### RECORDS TO PROCESS

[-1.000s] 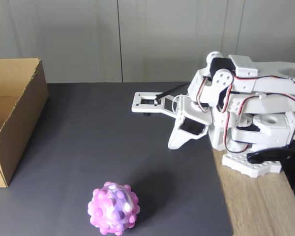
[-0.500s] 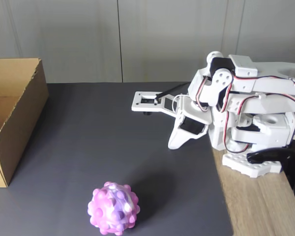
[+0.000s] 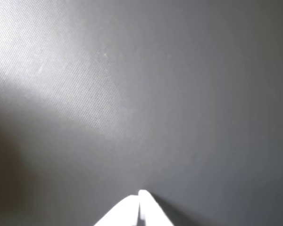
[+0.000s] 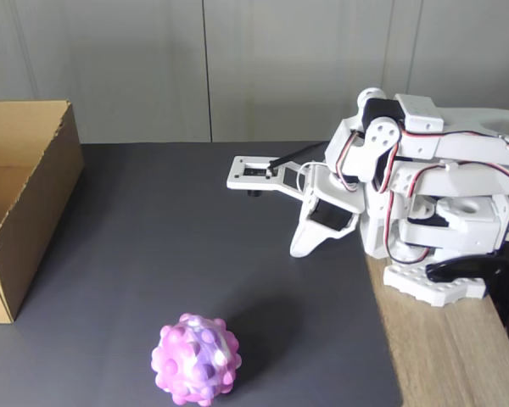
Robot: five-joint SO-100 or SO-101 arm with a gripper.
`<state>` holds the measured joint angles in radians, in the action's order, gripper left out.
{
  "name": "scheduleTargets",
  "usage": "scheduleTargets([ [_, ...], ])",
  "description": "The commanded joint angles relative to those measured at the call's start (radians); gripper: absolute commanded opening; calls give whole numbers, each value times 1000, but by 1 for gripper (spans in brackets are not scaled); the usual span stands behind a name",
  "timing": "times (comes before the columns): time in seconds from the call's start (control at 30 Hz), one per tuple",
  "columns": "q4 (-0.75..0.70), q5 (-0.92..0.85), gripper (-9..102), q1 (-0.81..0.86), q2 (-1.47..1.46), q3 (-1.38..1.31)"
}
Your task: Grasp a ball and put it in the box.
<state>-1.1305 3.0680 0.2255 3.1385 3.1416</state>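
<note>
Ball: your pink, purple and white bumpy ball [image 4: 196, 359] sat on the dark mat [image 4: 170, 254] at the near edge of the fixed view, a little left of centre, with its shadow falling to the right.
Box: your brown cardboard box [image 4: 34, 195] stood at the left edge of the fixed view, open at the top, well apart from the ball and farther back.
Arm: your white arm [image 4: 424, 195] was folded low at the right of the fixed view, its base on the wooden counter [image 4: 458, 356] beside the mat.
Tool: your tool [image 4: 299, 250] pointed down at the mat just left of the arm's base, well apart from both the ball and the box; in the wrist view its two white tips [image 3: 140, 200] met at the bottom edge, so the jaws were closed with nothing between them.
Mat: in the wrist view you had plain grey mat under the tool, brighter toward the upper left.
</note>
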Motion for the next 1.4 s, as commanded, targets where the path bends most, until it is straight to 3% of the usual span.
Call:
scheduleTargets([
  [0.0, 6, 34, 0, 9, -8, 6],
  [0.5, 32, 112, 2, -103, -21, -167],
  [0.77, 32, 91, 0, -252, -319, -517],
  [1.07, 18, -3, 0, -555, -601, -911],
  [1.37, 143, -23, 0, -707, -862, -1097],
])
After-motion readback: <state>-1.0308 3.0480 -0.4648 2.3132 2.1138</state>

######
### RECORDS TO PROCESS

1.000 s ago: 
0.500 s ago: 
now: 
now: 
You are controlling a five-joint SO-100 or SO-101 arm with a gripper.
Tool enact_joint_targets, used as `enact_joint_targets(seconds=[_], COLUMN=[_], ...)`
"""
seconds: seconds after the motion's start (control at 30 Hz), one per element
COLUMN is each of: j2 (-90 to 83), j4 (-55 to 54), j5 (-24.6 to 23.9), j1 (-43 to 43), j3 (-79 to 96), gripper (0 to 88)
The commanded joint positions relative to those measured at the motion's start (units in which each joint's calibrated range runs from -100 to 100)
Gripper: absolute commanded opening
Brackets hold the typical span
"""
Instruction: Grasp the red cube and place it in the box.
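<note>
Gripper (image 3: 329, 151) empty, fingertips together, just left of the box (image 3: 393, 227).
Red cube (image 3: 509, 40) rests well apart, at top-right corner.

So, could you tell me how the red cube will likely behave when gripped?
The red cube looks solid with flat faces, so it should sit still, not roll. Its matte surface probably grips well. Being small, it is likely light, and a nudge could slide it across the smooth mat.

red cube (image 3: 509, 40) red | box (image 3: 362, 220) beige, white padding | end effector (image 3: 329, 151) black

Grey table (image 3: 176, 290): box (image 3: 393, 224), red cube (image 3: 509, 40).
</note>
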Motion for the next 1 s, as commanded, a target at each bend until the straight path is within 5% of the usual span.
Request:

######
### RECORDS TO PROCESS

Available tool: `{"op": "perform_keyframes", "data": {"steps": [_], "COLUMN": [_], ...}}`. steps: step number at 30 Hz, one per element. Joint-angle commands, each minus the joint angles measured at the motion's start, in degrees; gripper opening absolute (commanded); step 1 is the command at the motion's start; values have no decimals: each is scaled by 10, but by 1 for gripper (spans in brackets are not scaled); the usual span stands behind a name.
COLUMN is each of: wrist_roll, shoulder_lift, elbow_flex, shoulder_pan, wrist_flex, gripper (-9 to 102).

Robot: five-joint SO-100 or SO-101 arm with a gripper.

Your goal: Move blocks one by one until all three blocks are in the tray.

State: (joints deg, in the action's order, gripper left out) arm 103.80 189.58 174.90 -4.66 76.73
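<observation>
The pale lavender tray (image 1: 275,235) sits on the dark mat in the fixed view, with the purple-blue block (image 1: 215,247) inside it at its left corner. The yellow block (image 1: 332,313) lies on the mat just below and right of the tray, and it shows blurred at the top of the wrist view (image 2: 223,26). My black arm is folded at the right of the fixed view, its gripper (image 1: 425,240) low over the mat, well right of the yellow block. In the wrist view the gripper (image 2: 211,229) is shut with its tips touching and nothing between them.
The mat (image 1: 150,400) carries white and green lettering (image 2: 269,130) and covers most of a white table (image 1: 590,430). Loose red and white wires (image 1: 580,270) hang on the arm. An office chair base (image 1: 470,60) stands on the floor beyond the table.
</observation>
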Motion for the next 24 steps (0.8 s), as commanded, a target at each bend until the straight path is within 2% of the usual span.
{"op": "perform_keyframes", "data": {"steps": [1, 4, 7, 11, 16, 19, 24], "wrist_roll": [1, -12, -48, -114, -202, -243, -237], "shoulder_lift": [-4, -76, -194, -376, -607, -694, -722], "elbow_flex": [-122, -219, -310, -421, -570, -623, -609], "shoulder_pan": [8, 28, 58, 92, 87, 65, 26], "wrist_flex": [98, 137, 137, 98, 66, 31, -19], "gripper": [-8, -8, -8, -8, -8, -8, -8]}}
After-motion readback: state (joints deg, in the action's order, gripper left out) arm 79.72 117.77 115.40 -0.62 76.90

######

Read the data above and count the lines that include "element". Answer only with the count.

2